Configuration like in this example will create Virtual Machines with Apache Ignite cluster installed. There is possible to modify configuration for Apache Ignite and plugins used.

kind: configuration/ignite
title: "Apache Ignite stateful installation"
name: default
specification:
  version: 2.7.6
  file_name: apache-ignite-2.7.6-bin.zip
  enabled_plugins:
  - ignite-rest-http
  config: |
    <?xml version="1.0" encoding="UTF-8"?>

    <!--
      Licensed to the Apache Software Foundation (ASF) under one or more
      contributor license agreements.  See the NOTICE file distributed with
      this work for additional information regarding copyright ownership.
      The ASF licenses this file to You under the Apache License, Version 2.0
      (the "License"); you may not use this file except in compliance with
      the License.  You may obtain a copy of the License at
          http://www.apache.org/licenses/LICENSE-2.0
      Unless required by applicable law or agreed to in writing, software
      distributed under the License is distributed on an "AS IS" BASIS,
      WITHOUT WARRANTIES OR CONDITIONS OF ANY KIND, either express or implied.
      See the License for the specific language governing permissions and
      limitations under the License.
    -->

    <beans xmlns="http://www.springframework.org/schema/beans"
          xmlns:xsi="http://www.w3.org/2001/XMLSchema-instance"
          xsi:schemaLocation="
          http://www.springframework.org/schema/beans
          http://www.springframework.org/schema/beans/spring-beans.xsd">

        <bean id="grid.cfg" class="org.apache.ignite.configuration.IgniteConfiguration">
          <property name="dataStorageConfiguration">
            <bean class="org.apache.ignite.configuration.DataStorageConfiguration">
              <!-- Set the page size to 4 KB -->
              <property name="pageSize" value="#{4 * 1024}"/>
              <!--
              Sets a path to the root directory where data and indexes are
              to be persisted. It's assumed the directory is on a separated SSD.
              -->
              <property name="storagePath" value="/var/lib/ignite/persistence"/>

              <!--
                  Sets a path to the directory where WAL is stored.
                  It's assumed the directory is on a separated HDD.
              -->
              <property name="walPath" value="/wal"/>

              <!--
                  Sets a path to the directory where WAL archive is stored.
                  The directory is on the same HDD as the WAL.
              -->
              <property name="walArchivePath" value="/wal/archive"/>
            </bean>
          </property>

          <property name="discoverySpi">
            <bean class="org.apache.ignite.spi.discovery.tcp.TcpDiscoverySpi">
              <property name="ipFinder">
                <bean class="org.apache.ignite.spi.discovery.tcp.ipfinder.vm.TcpDiscoveryVmIpFinder">
                  <property name="addresses">
                  IP_LIST_PLACEHOLDER
                  </property>
                </bean>
              </property>
            </bean>
          </property>
        </bean>
    </beans>    

Property enabled_plugins contains list with plugin names that will be enabled. Property config contains xml configuration for Apache Ignite. Important placeholder variable is IP_LIST_PLACEHOLDER which will be replaced by automation with list of Apache Ignite nodes for self discovery.
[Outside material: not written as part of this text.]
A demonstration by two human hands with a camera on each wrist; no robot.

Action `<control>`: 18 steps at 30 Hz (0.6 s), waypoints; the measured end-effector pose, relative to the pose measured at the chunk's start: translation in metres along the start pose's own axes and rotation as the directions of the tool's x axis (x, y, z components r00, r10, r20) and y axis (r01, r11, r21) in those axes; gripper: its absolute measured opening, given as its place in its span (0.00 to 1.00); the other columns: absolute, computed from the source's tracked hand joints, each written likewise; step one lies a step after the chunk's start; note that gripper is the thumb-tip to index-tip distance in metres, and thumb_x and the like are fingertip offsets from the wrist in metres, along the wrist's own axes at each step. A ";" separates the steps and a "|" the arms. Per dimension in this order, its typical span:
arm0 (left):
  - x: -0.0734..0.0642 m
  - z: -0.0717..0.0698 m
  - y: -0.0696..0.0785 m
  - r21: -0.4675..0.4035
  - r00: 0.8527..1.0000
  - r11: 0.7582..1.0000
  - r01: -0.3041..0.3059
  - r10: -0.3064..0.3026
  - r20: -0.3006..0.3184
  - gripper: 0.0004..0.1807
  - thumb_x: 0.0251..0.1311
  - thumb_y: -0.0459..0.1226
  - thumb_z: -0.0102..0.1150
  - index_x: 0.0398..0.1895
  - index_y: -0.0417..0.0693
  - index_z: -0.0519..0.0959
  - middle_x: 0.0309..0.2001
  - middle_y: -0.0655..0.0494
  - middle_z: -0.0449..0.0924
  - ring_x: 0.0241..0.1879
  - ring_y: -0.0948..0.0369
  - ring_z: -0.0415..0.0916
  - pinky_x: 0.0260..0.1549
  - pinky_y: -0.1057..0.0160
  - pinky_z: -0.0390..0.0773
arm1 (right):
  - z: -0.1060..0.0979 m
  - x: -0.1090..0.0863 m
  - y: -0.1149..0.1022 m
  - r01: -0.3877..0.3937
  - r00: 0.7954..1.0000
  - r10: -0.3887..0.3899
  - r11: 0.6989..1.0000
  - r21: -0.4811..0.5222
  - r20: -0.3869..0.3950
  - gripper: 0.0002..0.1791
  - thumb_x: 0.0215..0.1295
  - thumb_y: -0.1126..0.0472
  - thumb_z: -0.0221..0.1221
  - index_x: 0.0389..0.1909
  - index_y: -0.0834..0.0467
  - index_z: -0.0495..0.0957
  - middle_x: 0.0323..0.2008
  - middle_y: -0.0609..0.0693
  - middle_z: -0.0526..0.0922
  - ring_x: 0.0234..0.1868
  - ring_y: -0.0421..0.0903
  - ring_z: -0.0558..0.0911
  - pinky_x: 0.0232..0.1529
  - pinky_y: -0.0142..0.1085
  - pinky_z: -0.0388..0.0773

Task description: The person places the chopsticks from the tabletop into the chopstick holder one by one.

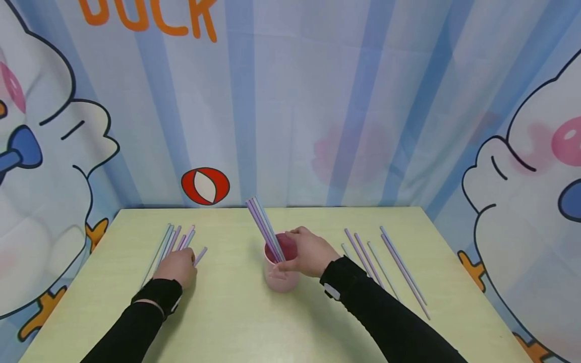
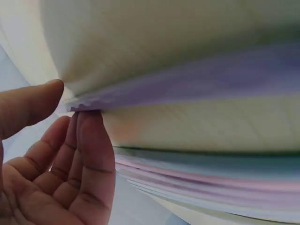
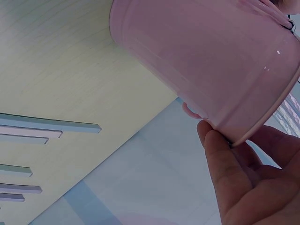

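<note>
In the head view, a pink bucket (image 1: 282,283) stands mid-table with a bundle of purple and pale blue sticks (image 1: 265,227) leaning left in it. My right hand (image 1: 313,252) grips the bucket's rim on its right side; the right wrist view shows fingers (image 3: 224,161) at the rim beside a small loop. My left hand (image 1: 178,266) is over the left side of the table at a single purple stick (image 2: 197,84). Its fingertips (image 2: 91,123) touch one side of the stick's end, while the thumb sits just off the opposite side.
Several pastel sticks (image 1: 169,241) lie side by side at the left hand, partly covered by it. More loose sticks (image 1: 404,272) are spread at the right, some behind the right forearm. A printed curtain (image 1: 290,101) hangs behind the table's back edge.
</note>
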State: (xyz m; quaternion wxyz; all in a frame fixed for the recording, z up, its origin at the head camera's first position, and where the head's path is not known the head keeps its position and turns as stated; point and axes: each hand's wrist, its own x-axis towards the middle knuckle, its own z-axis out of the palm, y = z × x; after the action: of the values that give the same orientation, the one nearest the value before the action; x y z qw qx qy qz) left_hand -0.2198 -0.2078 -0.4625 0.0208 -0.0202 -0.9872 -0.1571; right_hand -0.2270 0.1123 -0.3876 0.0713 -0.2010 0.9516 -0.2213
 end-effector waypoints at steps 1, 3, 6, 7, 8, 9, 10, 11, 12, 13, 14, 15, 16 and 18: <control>0.000 0.001 0.001 0.003 1.000 1.000 -0.001 0.001 0.000 0.04 0.56 0.26 0.60 0.33 0.33 0.76 0.27 0.44 0.79 0.27 0.50 0.76 0.34 0.46 0.78 | 0.000 0.000 0.000 0.002 1.000 -0.002 1.000 -0.002 0.000 0.43 0.44 0.38 0.72 0.63 0.52 0.76 0.58 0.54 0.74 0.53 0.51 0.77 0.54 0.47 0.77; 0.001 0.002 0.003 0.008 1.000 1.000 -0.001 0.001 0.001 0.04 0.57 0.24 0.57 0.36 0.32 0.75 0.28 0.43 0.80 0.28 0.49 0.76 0.34 0.46 0.78 | 0.000 0.000 0.000 0.006 1.000 -0.006 1.000 -0.004 -0.003 0.43 0.44 0.38 0.72 0.63 0.52 0.76 0.58 0.54 0.74 0.53 0.51 0.77 0.54 0.46 0.77; 0.002 0.004 0.004 0.003 1.000 1.000 0.013 -0.013 0.019 0.06 0.59 0.24 0.54 0.40 0.31 0.73 0.30 0.41 0.80 0.28 0.49 0.76 0.35 0.46 0.78 | 0.000 0.000 0.000 0.010 1.000 -0.010 1.000 -0.003 -0.006 0.42 0.44 0.38 0.72 0.62 0.51 0.77 0.58 0.54 0.75 0.52 0.50 0.77 0.54 0.46 0.77; 0.002 0.004 0.004 -0.003 0.999 1.000 0.021 -0.021 0.026 0.07 0.60 0.24 0.54 0.41 0.31 0.73 0.30 0.42 0.80 0.28 0.49 0.76 0.35 0.46 0.78 | 0.000 0.000 0.001 0.012 1.000 -0.012 1.000 -0.003 -0.006 0.42 0.44 0.38 0.72 0.62 0.51 0.77 0.57 0.54 0.75 0.52 0.50 0.77 0.54 0.46 0.77; 0.003 0.004 0.003 -0.015 0.999 0.999 0.031 -0.031 0.036 0.09 0.60 0.25 0.55 0.43 0.31 0.72 0.30 0.42 0.80 0.28 0.49 0.76 0.35 0.46 0.78 | 0.001 0.000 0.001 0.014 1.000 -0.014 1.000 -0.003 -0.006 0.42 0.44 0.38 0.72 0.62 0.51 0.77 0.57 0.53 0.75 0.52 0.50 0.77 0.53 0.46 0.77; 0.004 0.004 0.003 -0.027 0.998 0.999 0.037 -0.036 0.044 0.11 0.60 0.25 0.55 0.45 0.30 0.72 0.30 0.42 0.80 0.28 0.49 0.75 0.35 0.46 0.78 | 0.001 0.000 0.001 0.016 1.000 -0.016 1.000 -0.003 -0.006 0.42 0.44 0.38 0.72 0.62 0.51 0.77 0.57 0.53 0.75 0.52 0.50 0.77 0.53 0.46 0.77; 0.005 0.003 0.002 -0.044 0.998 0.998 0.045 -0.043 0.049 0.12 0.60 0.26 0.56 0.47 0.30 0.71 0.30 0.42 0.80 0.28 0.50 0.75 0.35 0.47 0.77 | 0.001 0.000 0.001 0.018 1.000 -0.018 1.000 -0.004 -0.006 0.42 0.44 0.38 0.72 0.62 0.51 0.77 0.57 0.53 0.75 0.52 0.50 0.77 0.53 0.46 0.77; 0.006 0.003 0.001 -0.063 0.997 0.997 0.054 -0.051 0.051 0.14 0.60 0.27 0.57 0.48 0.29 0.71 0.30 0.42 0.80 0.28 0.50 0.75 0.35 0.47 0.77 | 0.001 0.000 0.001 0.021 1.000 -0.021 1.000 -0.004 -0.006 0.43 0.44 0.38 0.72 0.62 0.51 0.77 0.57 0.54 0.75 0.52 0.50 0.77 0.53 0.46 0.77; 0.007 0.002 0.000 -0.084 0.997 0.995 0.061 -0.057 0.050 0.17 0.59 0.28 0.58 0.50 0.29 0.70 0.31 0.42 0.80 0.29 0.50 0.75 0.34 0.48 0.77 | 0.001 0.000 0.001 0.021 1.000 -0.021 1.000 -0.004 -0.007 0.43 0.44 0.37 0.72 0.62 0.51 0.77 0.57 0.54 0.75 0.52 0.50 0.77 0.53 0.46 0.77; 0.008 0.000 0.000 -0.105 0.997 0.992 0.066 -0.061 0.047 0.18 0.59 0.28 0.59 0.51 0.29 0.70 0.31 0.42 0.80 0.29 0.50 0.75 0.34 0.48 0.77 | 0.001 0.000 0.001 0.019 1.000 -0.019 1.000 -0.005 -0.007 0.43 0.43 0.37 0.72 0.62 0.51 0.77 0.57 0.54 0.75 0.52 0.50 0.77 0.53 0.46 0.77; 0.009 -0.001 0.000 -0.121 0.997 0.991 0.063 -0.059 0.040 0.20 0.59 0.29 0.58 0.53 0.28 0.69 0.32 0.42 0.80 0.29 0.51 0.75 0.34 0.49 0.77 | 0.001 0.000 0.001 0.018 1.000 -0.018 1.000 -0.006 -0.008 0.43 0.43 0.37 0.72 0.62 0.51 0.77 0.57 0.54 0.75 0.52 0.50 0.77 0.53 0.46 0.77; 0.010 -0.004 0.000 -0.139 0.998 0.988 0.059 -0.056 0.030 0.21 0.59 0.29 0.58 0.55 0.28 0.69 0.32 0.43 0.80 0.29 0.51 0.75 0.33 0.49 0.77 | 0.001 0.000 0.001 0.014 1.000 -0.014 1.000 -0.007 -0.008 0.43 0.43 0.37 0.72 0.62 0.51 0.77 0.57 0.53 0.75 0.52 0.50 0.78 0.53 0.46 0.77; 0.010 -0.007 0.000 -0.156 0.998 0.986 0.055 -0.052 0.021 0.22 0.59 0.29 0.57 0.56 0.28 0.68 0.31 0.43 0.79 0.29 0.52 0.75 0.31 0.50 0.76 | 0.001 0.000 0.001 0.010 1.000 -0.010 1.000 -0.008 -0.008 0.43 0.43 0.37 0.72 0.62 0.51 0.77 0.57 0.53 0.75 0.52 0.50 0.78 0.53 0.46 0.78; 0.011 -0.014 0.002 -0.179 0.999 0.983 0.032 -0.032 0.001 0.25 0.59 0.29 0.56 0.59 0.27 0.68 0.29 0.46 0.78 0.26 0.53 0.73 0.28 0.53 0.74 | 0.001 0.000 0.001 0.003 1.000 -0.004 1.000 -0.010 -0.008 0.43 0.43 0.37 0.72 0.62 0.52 0.77 0.57 0.53 0.75 0.51 0.50 0.78 0.53 0.45 0.78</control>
State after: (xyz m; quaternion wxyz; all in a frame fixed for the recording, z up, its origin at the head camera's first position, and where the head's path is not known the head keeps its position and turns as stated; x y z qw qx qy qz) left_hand -0.2301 -0.2103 -0.4482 0.0174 -0.0060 -0.9692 -0.2457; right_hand -0.2275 0.1125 -0.3891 0.0661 -0.2022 0.9526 -0.2173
How to start working with Apache Ignite Stateless setup

Stateless setup of Apache Ignite is done using Kubernetes deployments. This setup uses standard applications LambdaStack's feature (similar to auth-service, rabbitmq). To enable stateless Ignite deployment use following document:

kind: configuration/applications
title: "Kubernetes Applications Config"
name: default
specification:
  applications:
  - name: ignite-stateless
    image_path: "lambdastack/ignite:2.9.1" # it will be part of the image path: {{local_repository}}/{{image_path}}
    namespace: ignite
    service:
      rest_nodeport: 32300
      sql_nodeport: 32301
      thinclients_nodeport: 32302
    replicas: 1
    enabled_plugins:
    - ignite-kubernetes # required to work on K8s
    - ignite-rest-http

Adjust this config to your requirements with number of replicas and plugins that should be enabled.